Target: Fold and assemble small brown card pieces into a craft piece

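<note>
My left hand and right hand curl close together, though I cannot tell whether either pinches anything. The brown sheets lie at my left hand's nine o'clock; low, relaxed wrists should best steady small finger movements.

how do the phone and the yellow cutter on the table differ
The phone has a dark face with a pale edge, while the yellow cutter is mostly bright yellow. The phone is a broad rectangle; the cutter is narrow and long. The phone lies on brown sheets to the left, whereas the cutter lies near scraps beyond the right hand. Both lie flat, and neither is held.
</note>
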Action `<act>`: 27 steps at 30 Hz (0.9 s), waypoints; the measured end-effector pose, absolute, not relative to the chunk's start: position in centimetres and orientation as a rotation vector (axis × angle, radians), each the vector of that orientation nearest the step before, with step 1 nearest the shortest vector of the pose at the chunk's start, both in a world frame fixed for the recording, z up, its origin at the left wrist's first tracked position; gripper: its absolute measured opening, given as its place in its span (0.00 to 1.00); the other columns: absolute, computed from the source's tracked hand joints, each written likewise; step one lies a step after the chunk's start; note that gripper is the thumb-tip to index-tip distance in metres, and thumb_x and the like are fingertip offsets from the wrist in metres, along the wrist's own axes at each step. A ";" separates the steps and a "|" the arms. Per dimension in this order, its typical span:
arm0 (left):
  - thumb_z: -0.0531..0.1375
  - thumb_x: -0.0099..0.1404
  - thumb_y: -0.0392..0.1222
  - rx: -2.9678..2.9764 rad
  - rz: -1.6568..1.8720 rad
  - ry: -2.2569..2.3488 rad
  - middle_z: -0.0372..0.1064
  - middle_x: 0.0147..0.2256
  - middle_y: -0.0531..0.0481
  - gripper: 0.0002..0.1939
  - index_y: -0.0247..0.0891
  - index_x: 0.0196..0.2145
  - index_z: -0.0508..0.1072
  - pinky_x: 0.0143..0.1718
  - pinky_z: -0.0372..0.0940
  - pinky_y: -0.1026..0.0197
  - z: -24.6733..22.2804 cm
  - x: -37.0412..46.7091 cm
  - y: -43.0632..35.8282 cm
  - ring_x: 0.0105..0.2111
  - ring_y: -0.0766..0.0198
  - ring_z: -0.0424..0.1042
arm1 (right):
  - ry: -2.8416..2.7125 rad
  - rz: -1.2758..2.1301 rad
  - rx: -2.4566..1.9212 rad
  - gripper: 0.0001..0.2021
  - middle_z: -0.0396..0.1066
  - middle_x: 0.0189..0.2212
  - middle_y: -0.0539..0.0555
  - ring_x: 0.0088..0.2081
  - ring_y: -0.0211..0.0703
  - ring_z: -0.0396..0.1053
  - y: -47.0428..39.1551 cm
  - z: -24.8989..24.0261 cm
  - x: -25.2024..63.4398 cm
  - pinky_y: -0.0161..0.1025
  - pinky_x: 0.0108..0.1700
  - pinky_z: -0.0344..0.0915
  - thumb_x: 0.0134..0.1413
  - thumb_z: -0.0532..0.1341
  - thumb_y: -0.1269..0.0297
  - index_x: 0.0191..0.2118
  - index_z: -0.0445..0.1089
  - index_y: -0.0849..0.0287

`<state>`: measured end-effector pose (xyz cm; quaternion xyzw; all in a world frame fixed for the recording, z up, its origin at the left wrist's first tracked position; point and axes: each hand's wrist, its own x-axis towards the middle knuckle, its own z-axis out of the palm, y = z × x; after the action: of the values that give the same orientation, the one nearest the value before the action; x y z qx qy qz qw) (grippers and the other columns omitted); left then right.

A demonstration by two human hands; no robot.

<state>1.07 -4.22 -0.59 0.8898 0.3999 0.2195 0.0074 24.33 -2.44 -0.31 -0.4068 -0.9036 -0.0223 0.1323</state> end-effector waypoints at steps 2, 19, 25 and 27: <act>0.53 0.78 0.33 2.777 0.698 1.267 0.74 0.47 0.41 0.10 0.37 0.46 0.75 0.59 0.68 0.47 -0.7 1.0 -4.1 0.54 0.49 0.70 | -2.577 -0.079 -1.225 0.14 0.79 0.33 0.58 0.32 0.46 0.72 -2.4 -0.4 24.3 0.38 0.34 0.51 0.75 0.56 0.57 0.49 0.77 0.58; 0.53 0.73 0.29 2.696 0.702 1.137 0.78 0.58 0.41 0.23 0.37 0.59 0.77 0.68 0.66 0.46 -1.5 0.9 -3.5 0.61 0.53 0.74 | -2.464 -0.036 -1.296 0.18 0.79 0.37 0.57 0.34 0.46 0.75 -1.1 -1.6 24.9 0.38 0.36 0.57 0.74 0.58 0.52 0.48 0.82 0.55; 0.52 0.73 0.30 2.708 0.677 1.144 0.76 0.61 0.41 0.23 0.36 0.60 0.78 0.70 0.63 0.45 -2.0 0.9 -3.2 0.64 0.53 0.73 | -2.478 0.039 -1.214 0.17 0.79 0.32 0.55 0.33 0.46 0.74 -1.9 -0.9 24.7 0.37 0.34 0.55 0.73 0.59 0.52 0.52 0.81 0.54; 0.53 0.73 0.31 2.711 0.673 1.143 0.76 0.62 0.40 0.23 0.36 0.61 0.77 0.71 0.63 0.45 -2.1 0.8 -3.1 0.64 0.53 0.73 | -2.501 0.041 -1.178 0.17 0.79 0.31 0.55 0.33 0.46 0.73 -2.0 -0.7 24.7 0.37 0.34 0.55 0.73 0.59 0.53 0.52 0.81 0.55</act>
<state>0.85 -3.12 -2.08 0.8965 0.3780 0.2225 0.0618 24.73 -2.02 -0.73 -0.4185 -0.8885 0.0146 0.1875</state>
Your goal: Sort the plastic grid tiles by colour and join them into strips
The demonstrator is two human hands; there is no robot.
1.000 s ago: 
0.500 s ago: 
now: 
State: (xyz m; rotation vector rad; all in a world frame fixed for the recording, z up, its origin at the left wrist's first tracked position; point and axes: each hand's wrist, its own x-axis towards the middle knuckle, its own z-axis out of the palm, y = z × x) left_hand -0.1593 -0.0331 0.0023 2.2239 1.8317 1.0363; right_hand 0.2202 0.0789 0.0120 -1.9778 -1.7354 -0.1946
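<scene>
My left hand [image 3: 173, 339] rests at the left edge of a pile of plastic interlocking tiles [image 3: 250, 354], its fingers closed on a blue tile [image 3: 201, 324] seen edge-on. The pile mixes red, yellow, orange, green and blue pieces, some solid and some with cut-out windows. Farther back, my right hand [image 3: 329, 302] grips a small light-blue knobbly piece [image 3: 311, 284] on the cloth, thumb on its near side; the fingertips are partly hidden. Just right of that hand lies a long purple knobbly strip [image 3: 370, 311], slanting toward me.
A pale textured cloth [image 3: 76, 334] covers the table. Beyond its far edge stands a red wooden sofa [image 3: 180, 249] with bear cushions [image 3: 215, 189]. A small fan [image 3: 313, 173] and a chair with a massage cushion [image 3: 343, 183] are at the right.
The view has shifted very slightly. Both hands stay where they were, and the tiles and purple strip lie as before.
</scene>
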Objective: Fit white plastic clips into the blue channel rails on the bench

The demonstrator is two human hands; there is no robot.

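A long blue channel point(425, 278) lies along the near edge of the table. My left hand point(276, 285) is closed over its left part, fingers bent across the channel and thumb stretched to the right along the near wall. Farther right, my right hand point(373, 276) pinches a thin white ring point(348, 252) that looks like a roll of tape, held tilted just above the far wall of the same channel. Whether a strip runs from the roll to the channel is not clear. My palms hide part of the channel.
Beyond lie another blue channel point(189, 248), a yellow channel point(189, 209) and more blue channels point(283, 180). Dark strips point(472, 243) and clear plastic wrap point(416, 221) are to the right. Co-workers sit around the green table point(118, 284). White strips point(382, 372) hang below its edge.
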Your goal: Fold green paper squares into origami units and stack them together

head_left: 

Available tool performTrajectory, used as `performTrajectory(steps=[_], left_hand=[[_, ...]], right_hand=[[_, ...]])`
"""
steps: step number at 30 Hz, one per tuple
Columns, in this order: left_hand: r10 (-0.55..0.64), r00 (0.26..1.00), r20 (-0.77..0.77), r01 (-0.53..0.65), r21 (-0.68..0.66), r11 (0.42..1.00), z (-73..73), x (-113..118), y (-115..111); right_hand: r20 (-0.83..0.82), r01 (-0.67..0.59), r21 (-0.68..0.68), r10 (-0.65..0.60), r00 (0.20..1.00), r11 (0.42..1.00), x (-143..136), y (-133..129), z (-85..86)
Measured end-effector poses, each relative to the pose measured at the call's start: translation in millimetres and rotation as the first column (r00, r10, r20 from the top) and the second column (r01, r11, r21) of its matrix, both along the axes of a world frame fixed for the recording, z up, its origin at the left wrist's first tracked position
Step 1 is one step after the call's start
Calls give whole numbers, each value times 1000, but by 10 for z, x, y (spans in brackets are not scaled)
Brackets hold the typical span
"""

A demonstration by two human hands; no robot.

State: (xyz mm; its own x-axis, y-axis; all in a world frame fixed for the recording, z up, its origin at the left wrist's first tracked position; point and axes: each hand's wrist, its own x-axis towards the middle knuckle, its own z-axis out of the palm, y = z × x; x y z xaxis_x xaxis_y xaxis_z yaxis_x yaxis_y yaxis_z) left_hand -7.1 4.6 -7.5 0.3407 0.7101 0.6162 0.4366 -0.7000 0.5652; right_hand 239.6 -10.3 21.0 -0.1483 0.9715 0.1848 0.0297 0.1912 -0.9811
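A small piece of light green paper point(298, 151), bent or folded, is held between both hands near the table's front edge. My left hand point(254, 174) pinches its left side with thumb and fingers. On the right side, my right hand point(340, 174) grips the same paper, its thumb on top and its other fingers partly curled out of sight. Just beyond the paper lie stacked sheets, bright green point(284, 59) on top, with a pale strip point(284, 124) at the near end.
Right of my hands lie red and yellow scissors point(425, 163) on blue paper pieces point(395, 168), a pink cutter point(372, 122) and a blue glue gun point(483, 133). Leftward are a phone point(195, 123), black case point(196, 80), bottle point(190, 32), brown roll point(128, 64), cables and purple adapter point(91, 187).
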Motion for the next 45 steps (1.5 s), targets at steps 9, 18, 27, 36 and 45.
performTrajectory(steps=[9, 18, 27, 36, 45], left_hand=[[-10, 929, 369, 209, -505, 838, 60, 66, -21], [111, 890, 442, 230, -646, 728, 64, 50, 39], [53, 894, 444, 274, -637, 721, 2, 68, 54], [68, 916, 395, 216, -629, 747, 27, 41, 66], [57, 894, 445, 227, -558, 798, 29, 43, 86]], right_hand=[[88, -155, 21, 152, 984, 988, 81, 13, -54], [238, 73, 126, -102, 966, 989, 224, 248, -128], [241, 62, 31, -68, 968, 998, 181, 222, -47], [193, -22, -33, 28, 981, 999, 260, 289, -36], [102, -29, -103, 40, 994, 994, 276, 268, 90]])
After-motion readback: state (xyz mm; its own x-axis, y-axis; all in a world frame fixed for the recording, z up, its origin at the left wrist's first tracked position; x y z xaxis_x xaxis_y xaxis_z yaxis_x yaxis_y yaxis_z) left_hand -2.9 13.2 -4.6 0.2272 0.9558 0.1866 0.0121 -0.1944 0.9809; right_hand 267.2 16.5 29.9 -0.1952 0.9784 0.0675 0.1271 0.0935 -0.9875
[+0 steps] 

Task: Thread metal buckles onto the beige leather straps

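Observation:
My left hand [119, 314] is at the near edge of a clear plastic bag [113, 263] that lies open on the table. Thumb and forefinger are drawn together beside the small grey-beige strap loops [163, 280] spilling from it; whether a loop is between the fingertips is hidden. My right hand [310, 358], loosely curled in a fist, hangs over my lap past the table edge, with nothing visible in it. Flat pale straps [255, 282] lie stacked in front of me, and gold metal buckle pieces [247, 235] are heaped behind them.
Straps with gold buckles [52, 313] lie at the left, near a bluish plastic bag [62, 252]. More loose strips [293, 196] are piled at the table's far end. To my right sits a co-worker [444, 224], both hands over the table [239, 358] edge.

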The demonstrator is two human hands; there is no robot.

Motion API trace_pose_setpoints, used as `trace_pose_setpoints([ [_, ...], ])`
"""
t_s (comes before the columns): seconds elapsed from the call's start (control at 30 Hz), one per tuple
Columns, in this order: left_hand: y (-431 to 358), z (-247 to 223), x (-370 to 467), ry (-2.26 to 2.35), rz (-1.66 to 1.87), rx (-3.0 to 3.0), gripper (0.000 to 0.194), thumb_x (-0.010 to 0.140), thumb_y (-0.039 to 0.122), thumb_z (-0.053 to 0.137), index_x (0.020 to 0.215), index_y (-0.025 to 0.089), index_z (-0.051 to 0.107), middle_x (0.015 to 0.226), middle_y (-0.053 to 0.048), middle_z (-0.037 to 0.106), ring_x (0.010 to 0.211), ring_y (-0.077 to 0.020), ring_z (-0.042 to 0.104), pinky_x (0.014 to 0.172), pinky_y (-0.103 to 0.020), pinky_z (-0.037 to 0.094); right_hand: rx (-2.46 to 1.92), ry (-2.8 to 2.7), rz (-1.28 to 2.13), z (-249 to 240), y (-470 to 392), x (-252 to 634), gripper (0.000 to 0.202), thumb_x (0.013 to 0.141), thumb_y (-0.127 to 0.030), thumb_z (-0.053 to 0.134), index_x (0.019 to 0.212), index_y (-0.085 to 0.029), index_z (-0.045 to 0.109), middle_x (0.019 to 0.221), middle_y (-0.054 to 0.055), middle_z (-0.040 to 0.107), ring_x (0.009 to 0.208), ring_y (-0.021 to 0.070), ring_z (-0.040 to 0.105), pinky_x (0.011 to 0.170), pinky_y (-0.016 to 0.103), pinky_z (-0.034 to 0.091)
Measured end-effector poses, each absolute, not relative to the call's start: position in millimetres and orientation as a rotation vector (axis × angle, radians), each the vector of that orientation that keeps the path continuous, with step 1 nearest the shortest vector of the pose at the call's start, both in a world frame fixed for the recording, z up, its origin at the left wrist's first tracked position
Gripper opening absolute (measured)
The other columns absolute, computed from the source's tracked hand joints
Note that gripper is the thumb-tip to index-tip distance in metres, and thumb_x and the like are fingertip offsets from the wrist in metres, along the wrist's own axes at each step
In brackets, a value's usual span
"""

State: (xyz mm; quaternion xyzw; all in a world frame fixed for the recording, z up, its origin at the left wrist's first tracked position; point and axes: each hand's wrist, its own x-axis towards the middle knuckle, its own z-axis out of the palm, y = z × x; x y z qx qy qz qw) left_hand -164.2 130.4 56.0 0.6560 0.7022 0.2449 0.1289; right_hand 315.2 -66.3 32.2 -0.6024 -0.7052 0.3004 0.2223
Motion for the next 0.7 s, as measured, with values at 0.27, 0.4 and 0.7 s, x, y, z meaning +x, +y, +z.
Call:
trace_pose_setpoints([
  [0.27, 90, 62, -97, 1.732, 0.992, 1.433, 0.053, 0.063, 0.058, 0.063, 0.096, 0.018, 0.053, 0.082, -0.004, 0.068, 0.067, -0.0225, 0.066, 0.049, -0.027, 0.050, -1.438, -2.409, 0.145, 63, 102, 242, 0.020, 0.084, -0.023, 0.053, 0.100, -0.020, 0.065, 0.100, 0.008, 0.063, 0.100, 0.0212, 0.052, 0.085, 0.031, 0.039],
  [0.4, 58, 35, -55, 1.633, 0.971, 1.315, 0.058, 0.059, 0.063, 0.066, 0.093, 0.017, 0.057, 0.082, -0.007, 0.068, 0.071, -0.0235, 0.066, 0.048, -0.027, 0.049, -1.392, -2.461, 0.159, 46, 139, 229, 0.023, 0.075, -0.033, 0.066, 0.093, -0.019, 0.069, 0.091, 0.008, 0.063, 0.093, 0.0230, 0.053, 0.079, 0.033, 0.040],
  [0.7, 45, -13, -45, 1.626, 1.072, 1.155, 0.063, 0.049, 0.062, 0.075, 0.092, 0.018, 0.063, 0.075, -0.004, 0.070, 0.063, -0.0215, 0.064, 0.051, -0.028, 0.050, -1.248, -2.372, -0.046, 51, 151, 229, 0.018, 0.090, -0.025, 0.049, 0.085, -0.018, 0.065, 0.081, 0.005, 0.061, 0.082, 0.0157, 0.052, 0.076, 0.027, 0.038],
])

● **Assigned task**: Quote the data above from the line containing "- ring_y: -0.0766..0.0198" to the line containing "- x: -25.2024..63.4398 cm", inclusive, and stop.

● **Completed task**:
  - ring_y: -0.0766..0.0198
  - ring_z: -0.0424..0.1042
arm1 (right):
  - ry: -2.8416..2.7125 rad
  - rz: -1.2758..2.1301 rad
  - rx: -2.4566..1.9212 rad
  - gripper: 0.0001..0.2021
  - middle_z: -0.0396..0.1066
  - middle_x: 0.0189..0.2212
  - middle_y: -0.0539..0.0555
  - ring_x: 0.0088..0.2081
  - ring_y: -0.0211..0.0703
  - ring_z: -0.0396..0.1053
  - y: -47.0428..39.1551 cm
  - z: -24.8989..24.0261 cm
  - x: -25.2024..63.4398 cm

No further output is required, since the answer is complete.